Six mois après son lancement, l'étude NutriNet-Santé dévoile ses premiers résultats. Avec une analyse de plus de 90 000 journaux alimentaires remplis par les Nutrinautes, cette recherche met en lumière d'importantes disparités régionales concernant la consommation de gras.
Consommation de beurre et d'huile : un contraste régional
Les données indiquent que des régions de France se distinguent nettement par leur consommation :
- Beurre : Consommations élevées en Basse-Normandie (+ 22 %), Pays de la Loire (+ 20 %) et Bretagne (+ 19 %); les plus faibles valeurs se trouvent en Aquitaine (-13 %), Franche-Comté (-12 %), Languedoc-Roussillon (-11 %) et PACA (-10 %).
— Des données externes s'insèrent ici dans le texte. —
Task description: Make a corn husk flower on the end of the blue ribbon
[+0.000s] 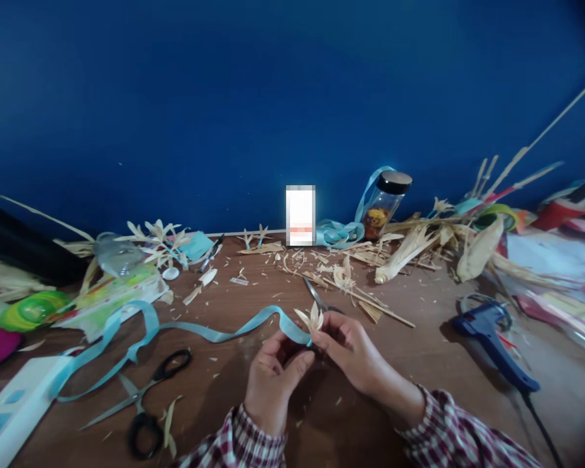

- Huile : Les plus fortes consommations sont observées en Languedoc-Roussillon (+ 22 %) et PACA (+ 17 %), tandis qu’en Pays de la Loire (-18 %) et en Bretagne (-16 %), les chiffres sont préoccupants. Pour l'huile d'olive, les extrêmes varient de + 91 % en PACA et + 53 % en Languedoc-Roussillon à -40 % en Picardie et -36 % en Basse Normandie.
Une France du beurre et une France de l’huile
Cela révèle une France où coexistent une culture du beurre et une autre de l’huile, surtout de l'huile d'olive. Les régions du Nord et de l'Est affichent des apports alimentaires moins optimaux pour un bon équilibre nutritionnel. Ces dissonances sont attribuées à des traditions culinaires régionales profondément ancrées ainsi qu'à des facteurs socio-économiques diversifiés.
Impact socio-économique sur l'alimentation
A l'échelle nationale, la consommation de fruits et légumes est 40 % plus élevée chez les cadres supérieurs comparativement aux ouvriers et employés. De manière générale, les ménages les plus aisés consomment 50 % plus de ces aliments sains que ceux de plus faibles revenus. Parallèlement, on observe que la consommation de poisson est privilégiée par les catégories plus éduquées et plus riches, tandis que la viande, la charcuterie et les pommes de terre sont moins consommées par ces mêmes groupes par rapport aux ouvriers.